● **Data provided**

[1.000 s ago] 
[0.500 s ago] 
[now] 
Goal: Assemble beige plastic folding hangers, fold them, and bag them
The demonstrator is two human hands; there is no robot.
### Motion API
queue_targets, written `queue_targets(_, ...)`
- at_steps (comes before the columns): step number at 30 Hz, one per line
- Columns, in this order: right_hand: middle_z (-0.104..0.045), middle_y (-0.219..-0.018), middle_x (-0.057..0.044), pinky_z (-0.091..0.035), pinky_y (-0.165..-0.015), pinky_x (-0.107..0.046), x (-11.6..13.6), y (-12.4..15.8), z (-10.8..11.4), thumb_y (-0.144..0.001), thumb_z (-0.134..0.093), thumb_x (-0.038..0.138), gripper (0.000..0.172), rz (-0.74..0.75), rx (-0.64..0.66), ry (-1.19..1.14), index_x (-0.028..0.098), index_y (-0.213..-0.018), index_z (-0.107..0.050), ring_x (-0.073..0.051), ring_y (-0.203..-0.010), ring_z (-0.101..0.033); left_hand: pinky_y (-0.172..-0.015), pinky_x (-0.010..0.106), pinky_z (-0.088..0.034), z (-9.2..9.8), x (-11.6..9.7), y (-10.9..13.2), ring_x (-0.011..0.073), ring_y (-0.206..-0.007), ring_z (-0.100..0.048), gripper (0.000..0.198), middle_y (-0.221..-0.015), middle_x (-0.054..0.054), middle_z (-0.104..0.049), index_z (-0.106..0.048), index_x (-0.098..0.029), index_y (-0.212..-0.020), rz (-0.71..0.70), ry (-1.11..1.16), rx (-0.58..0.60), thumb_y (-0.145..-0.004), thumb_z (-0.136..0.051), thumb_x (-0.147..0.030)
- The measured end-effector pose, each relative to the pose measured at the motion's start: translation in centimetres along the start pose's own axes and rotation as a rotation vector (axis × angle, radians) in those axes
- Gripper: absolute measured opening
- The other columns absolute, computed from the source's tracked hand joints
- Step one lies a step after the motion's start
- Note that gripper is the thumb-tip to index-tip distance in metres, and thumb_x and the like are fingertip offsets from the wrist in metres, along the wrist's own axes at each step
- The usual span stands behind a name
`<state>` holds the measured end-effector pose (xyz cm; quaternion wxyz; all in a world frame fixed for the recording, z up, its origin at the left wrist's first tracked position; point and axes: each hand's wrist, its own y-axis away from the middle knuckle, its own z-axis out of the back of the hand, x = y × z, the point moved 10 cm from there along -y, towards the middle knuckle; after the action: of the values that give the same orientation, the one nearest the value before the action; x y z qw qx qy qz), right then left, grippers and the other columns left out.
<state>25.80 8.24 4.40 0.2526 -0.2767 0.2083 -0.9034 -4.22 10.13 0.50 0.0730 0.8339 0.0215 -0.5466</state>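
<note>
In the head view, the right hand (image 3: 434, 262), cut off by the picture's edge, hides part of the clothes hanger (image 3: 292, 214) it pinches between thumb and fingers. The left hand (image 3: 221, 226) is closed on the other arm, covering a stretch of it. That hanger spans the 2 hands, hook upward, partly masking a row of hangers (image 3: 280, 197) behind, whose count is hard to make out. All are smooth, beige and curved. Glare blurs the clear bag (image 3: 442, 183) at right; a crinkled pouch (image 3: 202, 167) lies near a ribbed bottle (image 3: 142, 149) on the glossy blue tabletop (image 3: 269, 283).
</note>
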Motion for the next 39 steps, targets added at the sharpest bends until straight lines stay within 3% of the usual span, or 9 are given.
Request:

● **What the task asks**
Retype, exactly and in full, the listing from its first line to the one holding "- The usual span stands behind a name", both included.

● **Your response**
[1.000 s ago] 
[0.500 s ago] 
[now] 
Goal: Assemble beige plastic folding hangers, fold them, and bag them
The demonstrator is two human hands; there is no robot.
### Motion API
queue_targets, written `queue_targets(_, ...)`
- at_steps (comes before the columns): step number at 30 Hz, one per line
- Columns, in this order: right_hand: middle_z (-0.104..0.045), middle_y (-0.219..-0.018), middle_x (-0.057..0.044), pinky_z (-0.091..0.035), pinky_y (-0.165..-0.015), pinky_x (-0.107..0.046), x (-11.6..13.6), y (-12.4..15.8), z (-10.8..11.4), thumb_y (-0.144..0.001), thumb_z (-0.134..0.093), thumb_x (-0.038..0.138), gripper (0.000..0.172), rz (-0.74..0.75), rx (-0.64..0.66), ry (-1.19..1.14), index_x (-0.028..0.098), index_y (-0.213..-0.018), index_z (-0.107..0.050), ring_x (-0.073..0.051), ring_y (-0.203..-0.010), ring_z (-0.101..0.033); left_hand: pinky_y (-0.172..-0.015), pinky_x (-0.010..0.106), pinky_z (-0.088..0.034), z (-9.2..9.8), x (-11.6..9.7), y (-10.9..13.2), ring_x (-0.011..0.073), ring_y (-0.206..-0.007), ring_z (-0.100..0.048), gripper (0.000..0.198), middle_y (-0.221..-0.015), middle_x (-0.054..0.054), middle_z (-0.104..0.049), index_z (-0.106..0.048), index_x (-0.098..0.029), index_y (-0.212..-0.020), rz (-0.71..0.70), ry (-1.11..1.16), rx (-0.58..0.60), thumb_y (-0.145..-0.004), thumb_z (-0.136..0.051), thumb_x (-0.147..0.030)
- The measured end-effector pose, each relative to the pose measured at the motion's start: translation in centimetres along the start pose's own axes and rotation as a rotation vector (axis × angle, radians) in those axes
- Gripper: absolute measured opening
- The other columns absolute, computed from the source's tracked hand joints
- Step one lies a step after the motion's start
- Note that gripper is the thumb-tip to index-tip distance in metres, and thumb_x and the like are fingertip offsets from the wrist in metres, along the wrist's own axes at each step
- The usual span stands behind a name

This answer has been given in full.